* Problem to solve
Would you restate the data exactly as given?
########################################
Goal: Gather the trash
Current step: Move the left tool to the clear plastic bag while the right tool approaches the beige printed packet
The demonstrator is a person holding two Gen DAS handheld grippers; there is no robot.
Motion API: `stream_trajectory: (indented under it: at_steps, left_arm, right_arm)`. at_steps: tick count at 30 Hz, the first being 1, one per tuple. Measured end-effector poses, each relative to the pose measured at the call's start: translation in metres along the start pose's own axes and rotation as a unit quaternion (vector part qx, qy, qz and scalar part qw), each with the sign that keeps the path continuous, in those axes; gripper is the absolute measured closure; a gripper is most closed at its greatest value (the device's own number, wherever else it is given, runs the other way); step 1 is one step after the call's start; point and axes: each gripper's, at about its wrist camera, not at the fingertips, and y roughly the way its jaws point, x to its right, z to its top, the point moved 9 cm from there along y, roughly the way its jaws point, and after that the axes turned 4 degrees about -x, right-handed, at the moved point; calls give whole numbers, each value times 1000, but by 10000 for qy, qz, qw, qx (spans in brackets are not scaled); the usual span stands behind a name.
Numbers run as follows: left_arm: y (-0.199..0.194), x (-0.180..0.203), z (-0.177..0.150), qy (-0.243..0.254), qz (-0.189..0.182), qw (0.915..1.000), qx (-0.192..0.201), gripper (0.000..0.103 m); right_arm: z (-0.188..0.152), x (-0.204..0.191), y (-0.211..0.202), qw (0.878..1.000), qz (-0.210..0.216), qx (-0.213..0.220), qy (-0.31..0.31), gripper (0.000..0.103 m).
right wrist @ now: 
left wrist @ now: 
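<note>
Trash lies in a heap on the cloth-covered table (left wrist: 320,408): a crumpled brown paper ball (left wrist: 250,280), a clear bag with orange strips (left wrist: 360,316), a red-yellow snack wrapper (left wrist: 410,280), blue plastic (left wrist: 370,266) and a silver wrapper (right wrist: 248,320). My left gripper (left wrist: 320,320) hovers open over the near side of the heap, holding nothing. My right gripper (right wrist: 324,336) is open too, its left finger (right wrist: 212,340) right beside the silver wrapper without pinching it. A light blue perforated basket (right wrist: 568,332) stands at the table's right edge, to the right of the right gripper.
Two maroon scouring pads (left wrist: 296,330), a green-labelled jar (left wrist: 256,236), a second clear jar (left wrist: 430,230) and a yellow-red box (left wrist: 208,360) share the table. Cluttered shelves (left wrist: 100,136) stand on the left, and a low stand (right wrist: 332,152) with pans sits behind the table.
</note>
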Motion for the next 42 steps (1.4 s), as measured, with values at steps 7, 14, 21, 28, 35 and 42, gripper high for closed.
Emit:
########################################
* Answer section
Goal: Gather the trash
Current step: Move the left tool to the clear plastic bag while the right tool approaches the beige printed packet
The demonstrator is a person holding two Gen DAS handheld grippers; there is no robot.
Motion API: `stream_trajectory: (indented under it: at_steps, left_arm, right_arm)`. at_steps: tick count at 30 Hz, the first being 1, one per tuple. Measured end-effector poses, each relative to the pose measured at the call's start: translation in metres along the start pose's own axes and rotation as a unit quaternion (vector part qx, qy, qz and scalar part qw), each with the sign that keeps the path continuous, in those axes; gripper is the absolute measured closure; a gripper is most closed at its greatest value (the device's own number, wherever else it is given, runs the other way); step 1 is one step after the call's start; point and axes: each gripper's, at about its wrist camera, not at the fingertips, and y roughly the way its jaws point, x to its right, z to its top, the point moved 9 cm from there along y, roughly the way its jaws point, and after that the axes turned 4 degrees about -x, right-handed, at the moved point; calls give whole numbers, each value times 1000, but by 10000 for qy, qz, qw, qx (spans in brackets are not scaled); the usual span stands behind a name.
Numbers run as follows: left_arm: y (-0.199..0.194), x (-0.180..0.203), z (-0.177..0.150), qy (-0.243..0.254), qz (-0.189..0.182), qw (0.915..1.000), qx (-0.192..0.201), gripper (0.000..0.103 m); right_arm: z (-0.188..0.152), x (-0.204..0.191), y (-0.211..0.202), qw (0.878..1.000), qz (-0.210..0.216), qx (-0.213..0.220), qy (-0.31..0.31), gripper (0.000..0.103 m).
right wrist @ now: 
left wrist @ now: 
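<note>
Trash lies in a heap on the cloth-covered table (left wrist: 320,408): a crumpled brown paper ball (left wrist: 250,280), a clear bag with orange strips (left wrist: 360,316), a red-yellow snack wrapper (left wrist: 410,280), blue plastic (left wrist: 370,266) and a silver wrapper (right wrist: 248,320). My left gripper (left wrist: 320,320) hovers open over the near side of the heap, holding nothing. My right gripper (right wrist: 324,336) is open too, its left finger (right wrist: 212,340) right beside the silver wrapper without pinching it. A light blue perforated basket (right wrist: 568,332) stands at the table's right edge, to the right of the right gripper.
Two maroon scouring pads (left wrist: 296,330), a green-labelled jar (left wrist: 256,236), a second clear jar (left wrist: 430,230) and a yellow-red box (left wrist: 208,360) share the table. Cluttered shelves (left wrist: 100,136) stand on the left, and a low stand (right wrist: 332,152) with pans sits behind the table.
</note>
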Motion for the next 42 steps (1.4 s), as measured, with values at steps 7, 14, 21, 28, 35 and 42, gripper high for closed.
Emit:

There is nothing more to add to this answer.